Harriet Island Regional Park

Harriet Island Regional Park takes its name from Harriet Bishop, who traveled from Vermont in 1847 to become St. Paul’s first schoolteacher. The land was once owned by Dr. Justus Ohage, a German-born Civil War veteran who gained prominence as a gall bladder surgeon and St. Paul’s first municipal public health officer. Ohage, a crusader for public vaccination and trash disposal, bought the island and then donated it to the city in 1900 on the condition that it be used as a park, according to Historic St. Paul. It became a popular bathing location and in its early days even hosted a zoo.
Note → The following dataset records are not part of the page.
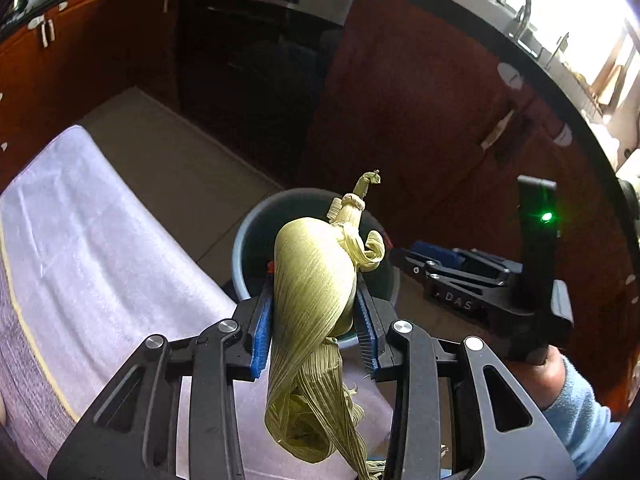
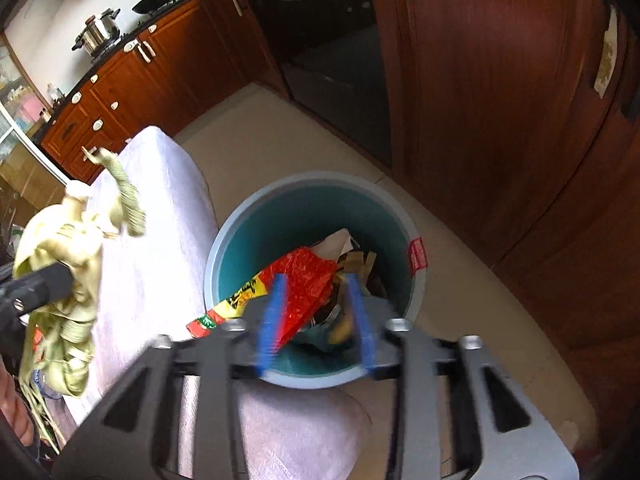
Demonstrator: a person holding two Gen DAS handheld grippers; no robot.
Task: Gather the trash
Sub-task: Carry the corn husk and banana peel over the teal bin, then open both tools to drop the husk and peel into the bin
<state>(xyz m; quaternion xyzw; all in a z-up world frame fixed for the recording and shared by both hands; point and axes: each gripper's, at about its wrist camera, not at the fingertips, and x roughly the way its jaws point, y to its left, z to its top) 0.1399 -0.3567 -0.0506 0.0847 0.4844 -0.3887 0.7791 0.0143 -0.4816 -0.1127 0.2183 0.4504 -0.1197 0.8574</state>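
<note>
Daylight pours in from the window [image 1: 592,20] at your upper right and blows out to white there, while the cabinets [image 1: 400,120] and oven front [image 1: 248,60] stay dim. Your right view is motion-blurred — the blue pads [image 2: 272,312] smear, and the white cloth [image 2: 148,248] glares. Both views bend hard at the edges — straight lines curve

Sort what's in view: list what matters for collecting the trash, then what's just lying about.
For the job:
- corn husk clamped in the left gripper
- trash bin
- red wrapper already in the bin
- right gripper, open

Lying about:
- steel pot
- black wok
- white cloth
</note>
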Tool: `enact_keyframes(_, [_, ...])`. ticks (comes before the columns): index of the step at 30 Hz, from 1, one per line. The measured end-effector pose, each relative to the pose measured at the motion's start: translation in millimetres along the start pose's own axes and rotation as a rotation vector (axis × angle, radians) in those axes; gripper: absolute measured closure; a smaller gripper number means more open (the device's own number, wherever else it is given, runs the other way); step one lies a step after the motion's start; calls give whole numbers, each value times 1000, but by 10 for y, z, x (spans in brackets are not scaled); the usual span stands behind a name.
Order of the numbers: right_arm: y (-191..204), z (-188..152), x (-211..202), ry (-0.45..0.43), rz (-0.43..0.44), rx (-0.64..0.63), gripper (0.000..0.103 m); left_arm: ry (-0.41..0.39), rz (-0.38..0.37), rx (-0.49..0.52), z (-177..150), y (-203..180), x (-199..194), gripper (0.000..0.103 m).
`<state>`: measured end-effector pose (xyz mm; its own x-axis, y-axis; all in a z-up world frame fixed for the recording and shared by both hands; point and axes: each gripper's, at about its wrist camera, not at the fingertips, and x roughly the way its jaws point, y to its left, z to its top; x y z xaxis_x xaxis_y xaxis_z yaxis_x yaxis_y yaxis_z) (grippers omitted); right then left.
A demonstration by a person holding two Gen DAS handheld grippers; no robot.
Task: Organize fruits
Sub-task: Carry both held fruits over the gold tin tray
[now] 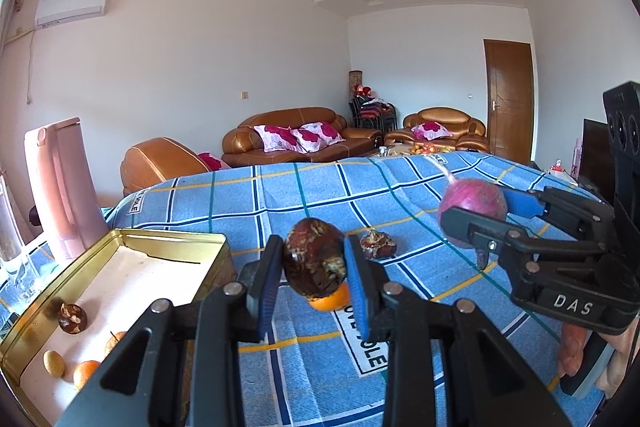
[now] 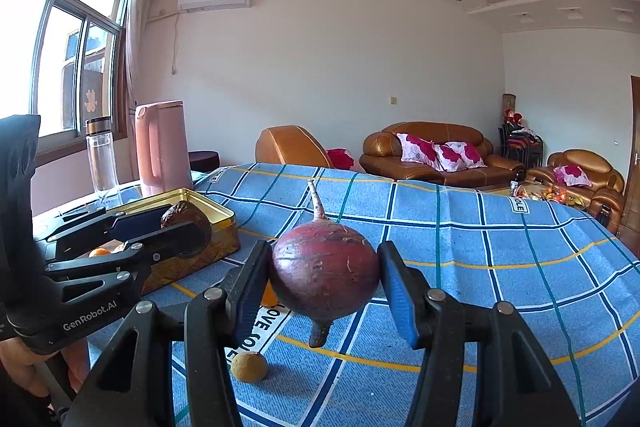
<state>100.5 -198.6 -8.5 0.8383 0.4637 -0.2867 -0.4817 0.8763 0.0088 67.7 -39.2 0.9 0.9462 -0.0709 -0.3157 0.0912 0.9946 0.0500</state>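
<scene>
Blue checked cloth (image 1: 304, 195) is covering the table in a living room, with brown leather sofas (image 1: 300, 135) sitting against the far wall at mid-frame in both views.

At lower centre of the left wrist view, the left gripper (image 1: 314, 269) is clamping a dark brown, mottled fruit (image 1: 314, 263) between its blue pads, holding it above the cloth. Just below that fruit an orange (image 1: 329, 301) is lying on the cloth, and a smaller brown fruit (image 1: 378, 245) is sitting to the right of it. At lower left of this view a gold tin (image 1: 172, 243) is lying open, holding a small brown fruit (image 1: 73, 318), a tan fruit (image 1: 54, 363) and orange ones (image 1: 85, 373).

At lower centre of the right wrist view, the right gripper (image 2: 325, 281) is gripping a round purple-red radish (image 2: 325, 275), its thin root pointing up and its stub pointing down. The radish is hanging clear of the cloth. Below it, toward the lower left, a small tan fruit (image 2: 249, 367) is resting on the cloth.

At left of the right wrist view, a pink kettle (image 2: 162, 147) and a clear bottle (image 2: 101, 157) are standing behind the tin, beside the window.
</scene>
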Motion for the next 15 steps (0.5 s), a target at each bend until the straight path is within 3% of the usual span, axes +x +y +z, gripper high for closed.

By the 1920s, sewage had scared away swimmers, and the park had fallen into such neglect that Ohage threatened to take back the island. Good and bad years followed. Clarence “Cap” Wigington, the nation’s first Black municipal architect, designed the stone event pavilion constructed in 1941. The island no longer technically exists — the Mississippi River channel was filled in 1950. Further efforts to revive Harriet Island for public recreation reached new heights in the 1990s as the city put more energy into riverfront development, and the park’s on-again, off-again experience as a concert venue is suddenly back on. The Red Hot Chili Peppers, Gwen Stefani and other big-name acts plan to pay their respects this summer when the inaugural Minnesota Yacht Club music festival lands on the park grounds July 19-20.